Déconnexion : le réalisateur Alex Lykos décide de se lancer dans une cure de désintoxication numérique en abandonnant son téléphone et ses autres appareils pendant 30 jours, un projet qui s’inscrit dans la lignée des documentaires à petits budgets sur les défis personnels. Avant lui, des films comme Super Size Me (l’homme qui mange beaucoup de fast-food) et America Unchained (l’homme qui tente de traverser l’Amérique sans dépenser d’argent auprès des multinationales) ont exploré ce concept.

Lykos entame son périple hors ligne avec une courte histoire amusante du téléphone portable, en commençant par un modèle de 1973 plus lourd qu’un carton de lait de quatre pintes. (Cette comparaison est illustrée par Lykos tenant ledit carton de lait contre son oreille.) Le film est particulièrement fort dans ces sections plus légères qui mettent en avant le tempérament naturellement optimiste et enjoué de Lykos. Ces explications de type quiz sont parsemées de statistiques sur l’utilisation des smartphones : huit milliards de smartphones existent aujourd’hui, nous les touchons apparemment 2 600 fois par jour, et Lykos lui-même passe en moyenne six heures par jour à les utiliser.

Là où le film s’aventure sur un terrain plus délicat, c’est lorsqu’il aborde les domaines complexes où une rigueur accrue en ce qui concerne la source, l’attribution et la citation des statistiques citées serait nécessaire pour distinguer les faits de la spéculation. On nous dit que plus les enfants en bas âge passent de temps devant un écran, plus leurs résultats sont mauvais lorsqu’ils sont plus âgés. Cela pourrait être vrai ou non, mais il n’y a rien sur la manière dont les études citées ont été menées ; la méthodologie est importante ici en raison du vaste potentiel de biais social. Peut-être que le temps passé devant un écran détruit le cerveau des enfants ? Ou peut-être que les parents qui veulent ou doivent laisser leurs enfants devant un iPad pendant six heures par jour font face à des défis dans d’autres domaines également, par rapport aux parents qui lisent et interagissent avec leurs enfants ? S’agit-il d’une conséquence basée sur une causalité directe ou d’un élément faisant partie de circonstances sociales plus larges ?

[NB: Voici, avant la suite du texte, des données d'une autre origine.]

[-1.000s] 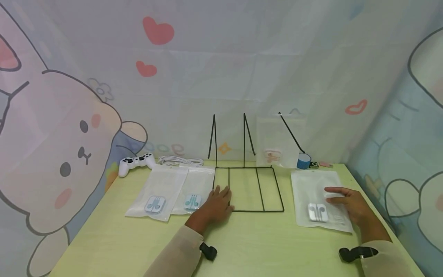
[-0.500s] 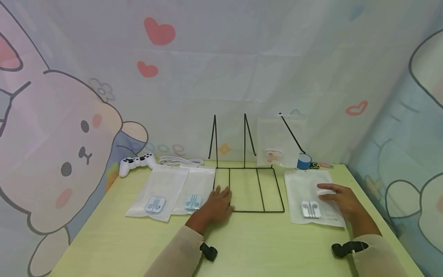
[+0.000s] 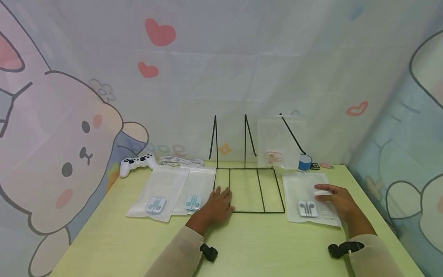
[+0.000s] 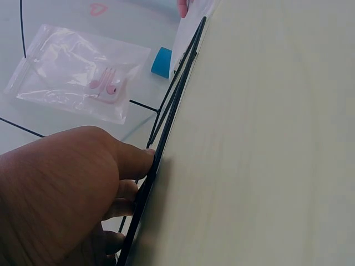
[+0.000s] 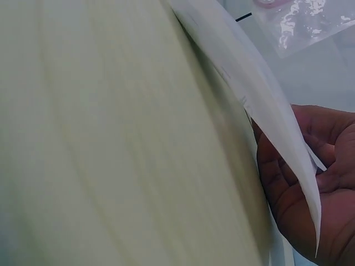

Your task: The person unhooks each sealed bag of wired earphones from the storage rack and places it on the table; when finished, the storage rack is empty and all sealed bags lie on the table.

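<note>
In the head view, my left hand (image 3: 215, 206) rests on the front left of a black wire display rack (image 3: 256, 212). The left wrist view shows its thumb (image 4: 136, 160) against the front wire. At the right, my right hand (image 3: 342, 202) pinches the right side of a clear, white-backed plastic bag (image 3: 294, 184) holding white boxed earphones (image 3: 308, 209). The bag's near edge is lifted off the table in the right wrist view, with fingers (image 5: 272, 177) beneath it. A similar bag (image 3: 273, 134) with pink earphones hangs on the rack's right hook.
Two bags (image 3: 167, 182) (image 3: 199, 182) with blue earphones lie left of the rack. Behind them are a white game controller (image 3: 137, 163) and a coiled white cable (image 3: 180, 161). A blue tape roll (image 3: 304, 163) and small items (image 3: 325, 166) stand at the back right.
My right hand has drawn the bag to the left across the table, closer to the rack. The left hand has stayed in place on the rack.
</note>
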`<state>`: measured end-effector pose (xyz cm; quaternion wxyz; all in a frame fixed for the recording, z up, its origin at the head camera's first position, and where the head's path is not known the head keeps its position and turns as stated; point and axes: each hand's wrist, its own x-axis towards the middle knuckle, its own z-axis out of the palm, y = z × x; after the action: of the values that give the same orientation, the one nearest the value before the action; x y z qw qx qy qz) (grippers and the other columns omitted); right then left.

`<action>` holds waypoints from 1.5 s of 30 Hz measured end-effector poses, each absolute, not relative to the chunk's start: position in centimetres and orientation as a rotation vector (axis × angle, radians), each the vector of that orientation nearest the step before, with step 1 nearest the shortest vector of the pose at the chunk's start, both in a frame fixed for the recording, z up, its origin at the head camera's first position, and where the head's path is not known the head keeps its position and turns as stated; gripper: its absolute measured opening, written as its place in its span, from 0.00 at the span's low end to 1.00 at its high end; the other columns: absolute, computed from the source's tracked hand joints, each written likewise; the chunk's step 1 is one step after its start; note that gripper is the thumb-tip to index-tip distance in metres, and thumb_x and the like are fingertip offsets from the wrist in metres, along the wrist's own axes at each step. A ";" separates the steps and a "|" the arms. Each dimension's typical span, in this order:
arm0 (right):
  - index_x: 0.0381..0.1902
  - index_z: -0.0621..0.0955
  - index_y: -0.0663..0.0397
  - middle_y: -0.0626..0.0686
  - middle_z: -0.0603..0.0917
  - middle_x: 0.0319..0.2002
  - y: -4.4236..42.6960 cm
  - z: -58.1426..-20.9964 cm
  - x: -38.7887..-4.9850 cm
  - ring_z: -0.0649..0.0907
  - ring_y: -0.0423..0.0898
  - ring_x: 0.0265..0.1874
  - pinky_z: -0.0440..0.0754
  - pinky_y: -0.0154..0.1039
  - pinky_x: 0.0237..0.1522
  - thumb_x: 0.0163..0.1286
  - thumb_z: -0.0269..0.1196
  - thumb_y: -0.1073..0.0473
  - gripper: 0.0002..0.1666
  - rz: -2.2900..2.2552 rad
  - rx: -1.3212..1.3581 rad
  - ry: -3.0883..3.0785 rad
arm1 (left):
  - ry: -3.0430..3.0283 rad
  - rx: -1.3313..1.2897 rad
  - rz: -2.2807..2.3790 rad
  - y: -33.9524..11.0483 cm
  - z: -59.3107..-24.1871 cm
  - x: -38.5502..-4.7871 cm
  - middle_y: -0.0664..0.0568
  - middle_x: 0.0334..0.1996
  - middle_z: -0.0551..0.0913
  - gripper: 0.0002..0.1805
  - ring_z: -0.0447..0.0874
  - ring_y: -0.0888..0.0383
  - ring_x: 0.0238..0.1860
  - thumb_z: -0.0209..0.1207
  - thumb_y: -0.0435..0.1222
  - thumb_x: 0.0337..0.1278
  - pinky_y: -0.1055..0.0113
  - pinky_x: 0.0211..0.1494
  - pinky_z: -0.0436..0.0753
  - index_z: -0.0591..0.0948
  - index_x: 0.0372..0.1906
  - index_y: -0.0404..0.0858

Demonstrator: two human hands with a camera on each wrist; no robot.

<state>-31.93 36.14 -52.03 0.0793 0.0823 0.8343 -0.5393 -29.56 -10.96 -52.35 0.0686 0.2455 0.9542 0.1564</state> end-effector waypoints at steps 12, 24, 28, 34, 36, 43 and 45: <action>0.80 0.73 0.59 0.71 0.59 0.85 36.1 -51.8 -32.1 0.79 0.59 0.66 0.88 0.40 0.54 0.69 0.78 0.56 0.45 -1.554 0.246 2.559 | 2.876 0.740 0.467 -11.0 -52.4 -29.6 0.37 0.88 0.59 0.37 0.49 0.29 0.89 0.50 0.48 0.86 0.36 0.89 0.55 0.62 0.86 0.31; 0.85 0.64 0.64 0.70 0.58 0.85 36.9 -51.7 -31.7 0.57 0.74 0.85 0.58 0.71 0.83 0.70 0.76 0.59 0.52 -1.523 0.147 2.648 | 2.876 0.741 0.461 -11.0 -52.4 -29.7 0.37 0.88 0.59 0.36 0.49 0.28 0.89 0.49 0.48 0.87 0.35 0.89 0.56 0.62 0.86 0.31; 0.84 0.66 0.64 0.68 0.61 0.85 36.9 -51.9 -31.8 0.57 0.74 0.85 0.58 0.71 0.83 0.69 0.77 0.58 0.51 -1.528 0.128 2.670 | 2.880 0.748 0.455 -11.0 -52.4 -29.9 0.37 0.87 0.60 0.36 0.50 0.28 0.88 0.50 0.47 0.86 0.34 0.88 0.57 0.62 0.85 0.31; 0.84 0.68 0.60 0.65 0.63 0.85 36.6 -51.6 -32.2 0.58 0.71 0.86 0.61 0.66 0.83 0.70 0.77 0.57 0.50 -1.558 0.003 2.703 | 2.872 0.725 0.474 -10.8 -52.5 -29.9 0.38 0.88 0.59 0.37 0.48 0.30 0.89 0.49 0.48 0.86 0.36 0.90 0.55 0.62 0.86 0.32; 0.83 0.69 0.60 0.64 0.65 0.85 36.5 -51.4 -32.4 0.61 0.69 0.86 0.66 0.59 0.83 0.71 0.77 0.57 0.48 -1.570 -0.059 2.710 | 2.876 0.719 0.471 -10.8 -52.6 -30.0 0.39 0.88 0.59 0.37 0.48 0.30 0.89 0.50 0.48 0.86 0.37 0.90 0.55 0.62 0.86 0.32; 0.82 0.71 0.61 0.55 0.71 0.84 35.6 -50.0 -32.9 0.66 0.64 0.85 0.76 0.34 0.76 0.74 0.75 0.55 0.45 -1.611 -0.148 2.704 | 2.871 0.711 0.474 -10.8 -52.7 -29.9 0.39 0.88 0.59 0.37 0.48 0.31 0.90 0.49 0.49 0.86 0.37 0.90 0.54 0.62 0.86 0.32; 0.82 0.70 0.61 0.57 0.69 0.84 35.2 -49.6 -33.1 0.64 0.64 0.85 0.73 0.43 0.80 0.74 0.74 0.55 0.45 -1.630 -0.151 2.693 | 2.870 0.708 0.477 -10.8 -52.6 -29.8 0.39 0.88 0.59 0.37 0.48 0.31 0.90 0.50 0.48 0.86 0.37 0.90 0.54 0.62 0.86 0.32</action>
<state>-33.08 35.20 -49.58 -0.0050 -0.0479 0.8546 -0.5170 -29.83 -10.84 -52.58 0.0735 0.2357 0.9559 0.1588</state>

Il serait intéressant de le savoir, mais vous ne pourrez pas le déduire en regardant ce film. Néanmoins, il semble évident qu’une diminution de la dépendance aux smartphones serait une bonne chose, et dans ce sens global, Lykos offre une enquête personnelle et agréable sur différents problèmes liés à l’utilisation des smartphones, de l’estime de soi à l’attention. Cependant, il est trop discret pour son propre bien ; il affirme, par exemple, que ne pas avoir son téléphone a tendu sa relation avec sa femme, mais nous n’en voyons pas beaucoup. Plus de transparence aurait rendu son film plus intéressant.

Disconnect Me sort le 26 février sur Icon Film Channel et le 1er avril sur les plateformes numériques.